I have seen quite a few incorrect calls from them. For example, sample RISE174 from Iron Age Scania which was determined to be biologically and osteologically female in multiple studies was assigned to R1a-Z93 by them. That should raise eyebrows. There was also an incorrect M253+ call for a Ukrainian Mesolithic forager, just to name a few.
Given how precise and reliable Yfull and FTDNA tend to be, I see no reason to rely on theytree, personally. On the other hand, TheYtree's assignments are usually consistent with those of FTDNA and YFull. FTDNA has assigned "Ando 1," allegedly from Early Neolithic Ando, an islet off the southern coast of Korea, to Y-DNA haplogroup O-FGC50590, and TheYtree has assigned the same sample (AND001 朝鲜栉文土器时代 6300-3000 BC, cf. Robbeets et al. 2021, "Triangulation supports agricultural spread of the Transeurasian languages") to O-FGC50590 > O-FGC50661 > O-FGC50710.

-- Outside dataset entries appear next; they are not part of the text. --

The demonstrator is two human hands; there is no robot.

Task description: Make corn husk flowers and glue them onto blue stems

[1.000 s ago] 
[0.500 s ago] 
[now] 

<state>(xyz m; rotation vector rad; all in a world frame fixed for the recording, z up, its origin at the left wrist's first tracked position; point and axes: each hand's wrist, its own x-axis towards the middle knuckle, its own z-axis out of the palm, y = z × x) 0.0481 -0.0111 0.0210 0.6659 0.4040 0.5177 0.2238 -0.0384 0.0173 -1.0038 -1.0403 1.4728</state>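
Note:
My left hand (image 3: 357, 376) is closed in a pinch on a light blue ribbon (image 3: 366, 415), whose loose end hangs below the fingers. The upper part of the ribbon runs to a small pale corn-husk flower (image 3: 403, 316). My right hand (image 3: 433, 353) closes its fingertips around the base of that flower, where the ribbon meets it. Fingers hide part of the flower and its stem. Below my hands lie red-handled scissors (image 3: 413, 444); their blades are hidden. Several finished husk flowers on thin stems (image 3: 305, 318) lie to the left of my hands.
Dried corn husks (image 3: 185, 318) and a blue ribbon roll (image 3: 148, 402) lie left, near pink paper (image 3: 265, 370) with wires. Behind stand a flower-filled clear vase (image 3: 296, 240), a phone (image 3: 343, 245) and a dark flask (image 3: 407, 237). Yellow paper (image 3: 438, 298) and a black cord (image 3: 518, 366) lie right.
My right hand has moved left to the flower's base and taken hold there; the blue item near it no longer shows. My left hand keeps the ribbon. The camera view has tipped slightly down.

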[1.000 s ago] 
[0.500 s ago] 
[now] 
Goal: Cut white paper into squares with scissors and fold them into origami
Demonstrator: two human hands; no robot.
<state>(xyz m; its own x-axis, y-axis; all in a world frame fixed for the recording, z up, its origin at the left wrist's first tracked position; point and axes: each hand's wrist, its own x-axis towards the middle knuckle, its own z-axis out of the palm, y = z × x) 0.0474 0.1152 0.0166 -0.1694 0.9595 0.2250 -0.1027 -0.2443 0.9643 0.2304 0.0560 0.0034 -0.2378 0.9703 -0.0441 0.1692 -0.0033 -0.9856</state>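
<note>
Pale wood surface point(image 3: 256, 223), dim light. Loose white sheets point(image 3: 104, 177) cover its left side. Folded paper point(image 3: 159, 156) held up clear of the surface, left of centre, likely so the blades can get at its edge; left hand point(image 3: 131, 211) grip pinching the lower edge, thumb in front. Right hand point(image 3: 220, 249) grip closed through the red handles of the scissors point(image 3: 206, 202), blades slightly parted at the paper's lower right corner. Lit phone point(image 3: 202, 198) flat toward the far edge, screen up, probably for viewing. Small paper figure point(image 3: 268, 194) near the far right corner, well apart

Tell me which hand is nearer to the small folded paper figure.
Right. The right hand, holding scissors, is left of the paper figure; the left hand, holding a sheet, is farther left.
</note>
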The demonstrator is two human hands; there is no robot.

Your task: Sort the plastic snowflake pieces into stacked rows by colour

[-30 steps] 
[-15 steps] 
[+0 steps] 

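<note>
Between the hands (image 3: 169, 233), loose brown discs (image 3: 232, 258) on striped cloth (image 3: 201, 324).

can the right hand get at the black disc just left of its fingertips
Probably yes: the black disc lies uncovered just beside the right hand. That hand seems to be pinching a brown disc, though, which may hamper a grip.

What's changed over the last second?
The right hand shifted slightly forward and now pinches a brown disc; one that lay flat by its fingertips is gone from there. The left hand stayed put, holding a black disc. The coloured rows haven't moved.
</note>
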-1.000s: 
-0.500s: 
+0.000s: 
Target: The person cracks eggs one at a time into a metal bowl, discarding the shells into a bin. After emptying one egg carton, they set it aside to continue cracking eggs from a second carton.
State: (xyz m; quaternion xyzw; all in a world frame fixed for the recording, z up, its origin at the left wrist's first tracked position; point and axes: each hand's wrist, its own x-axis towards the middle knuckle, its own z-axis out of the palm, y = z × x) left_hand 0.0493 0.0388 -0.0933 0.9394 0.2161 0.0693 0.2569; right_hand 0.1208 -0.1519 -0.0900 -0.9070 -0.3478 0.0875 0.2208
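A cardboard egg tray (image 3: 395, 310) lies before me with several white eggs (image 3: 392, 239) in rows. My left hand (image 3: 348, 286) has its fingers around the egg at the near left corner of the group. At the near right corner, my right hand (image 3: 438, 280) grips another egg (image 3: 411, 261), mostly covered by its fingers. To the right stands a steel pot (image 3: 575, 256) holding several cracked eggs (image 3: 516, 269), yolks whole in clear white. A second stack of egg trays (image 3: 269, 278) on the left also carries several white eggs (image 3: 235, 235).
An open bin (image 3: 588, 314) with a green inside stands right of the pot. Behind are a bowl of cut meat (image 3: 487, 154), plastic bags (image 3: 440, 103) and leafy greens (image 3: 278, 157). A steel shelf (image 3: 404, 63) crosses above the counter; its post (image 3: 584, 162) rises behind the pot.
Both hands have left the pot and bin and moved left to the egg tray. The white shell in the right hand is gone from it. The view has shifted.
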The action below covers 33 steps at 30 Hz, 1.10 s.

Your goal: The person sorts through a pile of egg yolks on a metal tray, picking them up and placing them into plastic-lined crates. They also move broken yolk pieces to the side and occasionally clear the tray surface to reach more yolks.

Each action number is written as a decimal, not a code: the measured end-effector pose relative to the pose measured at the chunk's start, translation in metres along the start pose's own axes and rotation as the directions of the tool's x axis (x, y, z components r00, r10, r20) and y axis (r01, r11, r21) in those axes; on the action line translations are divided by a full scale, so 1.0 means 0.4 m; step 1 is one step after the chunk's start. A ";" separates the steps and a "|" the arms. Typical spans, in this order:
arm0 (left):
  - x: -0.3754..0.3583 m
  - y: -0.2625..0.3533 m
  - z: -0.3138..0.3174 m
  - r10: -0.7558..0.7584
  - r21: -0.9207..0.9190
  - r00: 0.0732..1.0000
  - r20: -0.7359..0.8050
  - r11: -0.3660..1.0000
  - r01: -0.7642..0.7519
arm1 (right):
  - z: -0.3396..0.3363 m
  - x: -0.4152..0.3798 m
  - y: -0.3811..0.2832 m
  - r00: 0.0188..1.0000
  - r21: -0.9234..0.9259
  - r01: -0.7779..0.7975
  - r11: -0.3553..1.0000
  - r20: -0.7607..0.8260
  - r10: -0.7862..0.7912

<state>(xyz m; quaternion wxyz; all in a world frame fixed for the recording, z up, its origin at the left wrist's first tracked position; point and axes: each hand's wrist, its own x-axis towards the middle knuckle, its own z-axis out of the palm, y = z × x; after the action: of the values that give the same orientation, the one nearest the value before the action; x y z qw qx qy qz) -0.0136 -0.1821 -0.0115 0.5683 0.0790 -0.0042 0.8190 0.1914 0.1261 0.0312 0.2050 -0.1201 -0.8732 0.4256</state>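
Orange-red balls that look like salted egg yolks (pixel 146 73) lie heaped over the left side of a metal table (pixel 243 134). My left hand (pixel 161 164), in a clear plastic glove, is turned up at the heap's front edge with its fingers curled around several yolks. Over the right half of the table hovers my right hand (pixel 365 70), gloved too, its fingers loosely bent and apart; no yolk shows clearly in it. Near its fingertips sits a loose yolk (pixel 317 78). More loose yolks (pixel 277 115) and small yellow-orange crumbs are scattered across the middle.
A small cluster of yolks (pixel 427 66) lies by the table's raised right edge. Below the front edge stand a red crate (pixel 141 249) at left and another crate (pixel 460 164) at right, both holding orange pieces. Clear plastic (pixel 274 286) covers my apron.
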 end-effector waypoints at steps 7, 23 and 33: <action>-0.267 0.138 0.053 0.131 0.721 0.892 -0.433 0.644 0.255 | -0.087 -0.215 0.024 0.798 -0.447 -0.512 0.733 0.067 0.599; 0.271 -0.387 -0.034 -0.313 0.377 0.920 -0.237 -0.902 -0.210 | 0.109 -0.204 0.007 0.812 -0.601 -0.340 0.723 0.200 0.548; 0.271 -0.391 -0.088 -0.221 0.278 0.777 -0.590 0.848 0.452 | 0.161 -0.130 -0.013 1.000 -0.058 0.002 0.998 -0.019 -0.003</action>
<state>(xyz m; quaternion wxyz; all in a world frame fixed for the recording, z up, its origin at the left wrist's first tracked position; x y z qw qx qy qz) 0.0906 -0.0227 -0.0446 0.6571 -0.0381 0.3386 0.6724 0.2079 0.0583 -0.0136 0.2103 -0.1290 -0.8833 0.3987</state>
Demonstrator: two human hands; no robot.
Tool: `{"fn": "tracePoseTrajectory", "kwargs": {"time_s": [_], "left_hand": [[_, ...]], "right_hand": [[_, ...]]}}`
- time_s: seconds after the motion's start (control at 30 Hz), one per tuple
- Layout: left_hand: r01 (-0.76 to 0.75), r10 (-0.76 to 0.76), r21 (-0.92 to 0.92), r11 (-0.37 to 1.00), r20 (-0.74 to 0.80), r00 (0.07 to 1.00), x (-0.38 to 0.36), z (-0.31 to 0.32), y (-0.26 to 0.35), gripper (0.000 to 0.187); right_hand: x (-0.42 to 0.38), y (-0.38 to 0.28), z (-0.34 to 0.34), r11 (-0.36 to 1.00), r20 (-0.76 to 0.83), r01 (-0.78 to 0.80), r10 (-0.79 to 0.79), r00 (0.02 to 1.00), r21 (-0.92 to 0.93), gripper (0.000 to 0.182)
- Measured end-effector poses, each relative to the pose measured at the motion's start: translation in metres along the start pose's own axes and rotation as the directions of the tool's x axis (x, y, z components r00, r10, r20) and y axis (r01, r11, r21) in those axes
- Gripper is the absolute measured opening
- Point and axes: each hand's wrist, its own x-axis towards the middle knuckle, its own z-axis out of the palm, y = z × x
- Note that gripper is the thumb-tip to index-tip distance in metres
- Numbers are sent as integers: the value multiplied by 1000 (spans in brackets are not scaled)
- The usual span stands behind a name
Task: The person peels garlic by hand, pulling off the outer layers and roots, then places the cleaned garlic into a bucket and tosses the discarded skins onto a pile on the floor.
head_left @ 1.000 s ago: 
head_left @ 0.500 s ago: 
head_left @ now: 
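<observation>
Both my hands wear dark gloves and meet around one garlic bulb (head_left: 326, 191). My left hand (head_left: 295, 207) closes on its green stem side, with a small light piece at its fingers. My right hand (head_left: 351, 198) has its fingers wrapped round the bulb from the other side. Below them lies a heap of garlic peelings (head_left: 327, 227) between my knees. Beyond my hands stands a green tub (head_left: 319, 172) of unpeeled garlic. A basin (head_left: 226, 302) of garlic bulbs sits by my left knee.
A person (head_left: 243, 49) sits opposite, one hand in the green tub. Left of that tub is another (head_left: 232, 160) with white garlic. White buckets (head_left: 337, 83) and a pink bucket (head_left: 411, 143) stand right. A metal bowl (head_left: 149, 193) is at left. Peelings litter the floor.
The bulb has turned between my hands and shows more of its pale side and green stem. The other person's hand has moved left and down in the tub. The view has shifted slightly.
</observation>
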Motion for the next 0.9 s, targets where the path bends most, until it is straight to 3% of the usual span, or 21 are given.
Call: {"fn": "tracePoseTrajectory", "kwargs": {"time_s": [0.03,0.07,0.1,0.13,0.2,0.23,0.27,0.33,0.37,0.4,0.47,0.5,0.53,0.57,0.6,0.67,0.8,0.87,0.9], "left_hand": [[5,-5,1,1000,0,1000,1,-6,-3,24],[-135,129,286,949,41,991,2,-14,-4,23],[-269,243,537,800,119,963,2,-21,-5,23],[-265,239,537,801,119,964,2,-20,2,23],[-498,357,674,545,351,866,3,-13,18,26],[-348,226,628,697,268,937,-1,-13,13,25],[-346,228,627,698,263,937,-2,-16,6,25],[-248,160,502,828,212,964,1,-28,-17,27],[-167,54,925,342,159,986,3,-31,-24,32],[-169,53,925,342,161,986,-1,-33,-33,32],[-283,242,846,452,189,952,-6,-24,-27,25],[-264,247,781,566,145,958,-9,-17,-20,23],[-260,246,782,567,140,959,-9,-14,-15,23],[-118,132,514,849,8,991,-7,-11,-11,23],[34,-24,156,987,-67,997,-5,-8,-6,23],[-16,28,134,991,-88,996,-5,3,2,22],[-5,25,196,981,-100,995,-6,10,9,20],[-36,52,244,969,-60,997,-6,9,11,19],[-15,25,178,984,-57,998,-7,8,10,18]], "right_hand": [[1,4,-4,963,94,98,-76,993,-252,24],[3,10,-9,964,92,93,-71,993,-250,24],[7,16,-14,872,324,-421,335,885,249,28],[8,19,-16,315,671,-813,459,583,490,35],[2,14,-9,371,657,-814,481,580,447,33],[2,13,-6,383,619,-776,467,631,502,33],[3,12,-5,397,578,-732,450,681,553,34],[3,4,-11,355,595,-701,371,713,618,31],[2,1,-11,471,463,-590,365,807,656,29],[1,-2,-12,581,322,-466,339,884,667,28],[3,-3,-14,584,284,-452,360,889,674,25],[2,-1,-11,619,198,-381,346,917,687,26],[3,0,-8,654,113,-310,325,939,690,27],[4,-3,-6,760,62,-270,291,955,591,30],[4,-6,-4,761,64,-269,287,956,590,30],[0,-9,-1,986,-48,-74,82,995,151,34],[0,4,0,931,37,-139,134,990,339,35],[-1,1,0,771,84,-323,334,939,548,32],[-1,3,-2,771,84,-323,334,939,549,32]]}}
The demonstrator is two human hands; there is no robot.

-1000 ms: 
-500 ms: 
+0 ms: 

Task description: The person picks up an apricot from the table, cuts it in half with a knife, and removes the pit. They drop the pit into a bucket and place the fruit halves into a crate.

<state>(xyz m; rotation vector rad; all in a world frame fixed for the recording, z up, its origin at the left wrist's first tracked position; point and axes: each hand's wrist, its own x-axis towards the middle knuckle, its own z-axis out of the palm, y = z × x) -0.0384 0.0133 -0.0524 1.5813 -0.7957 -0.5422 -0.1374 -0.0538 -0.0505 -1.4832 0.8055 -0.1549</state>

FTDNA has assigned this specimen to one level more basal than TheYtree has (FTDNA currently considers FGC50661 and FGC50710 to be phylogenetically equivalent SNPs, so these together count as only one level in FTDNA's tree). This is a typical pattern; FTDNA tends to be more conservative with their haplogroup assignments for ancient DNA samples than TheYtree. However, the entire O-FGC50590 clade is a very peculiar one, and the assignments of FTDNA and TheYtree for this sample's Y-DNA are overall essentially the same.
What really troubles me about this sample is that Robbeets et al. 2021 have labeled it as "AND001," which is precisely the way in which TheYtree has recorded the name of this sample, yet it is clearly stated in the original archaeological report on the excavation of the Ando Shell Midden that 안도1호 i.e. "Ando #1" has been judged to be female based on a morphological analysis of the skeleton's well-preserved pelvis.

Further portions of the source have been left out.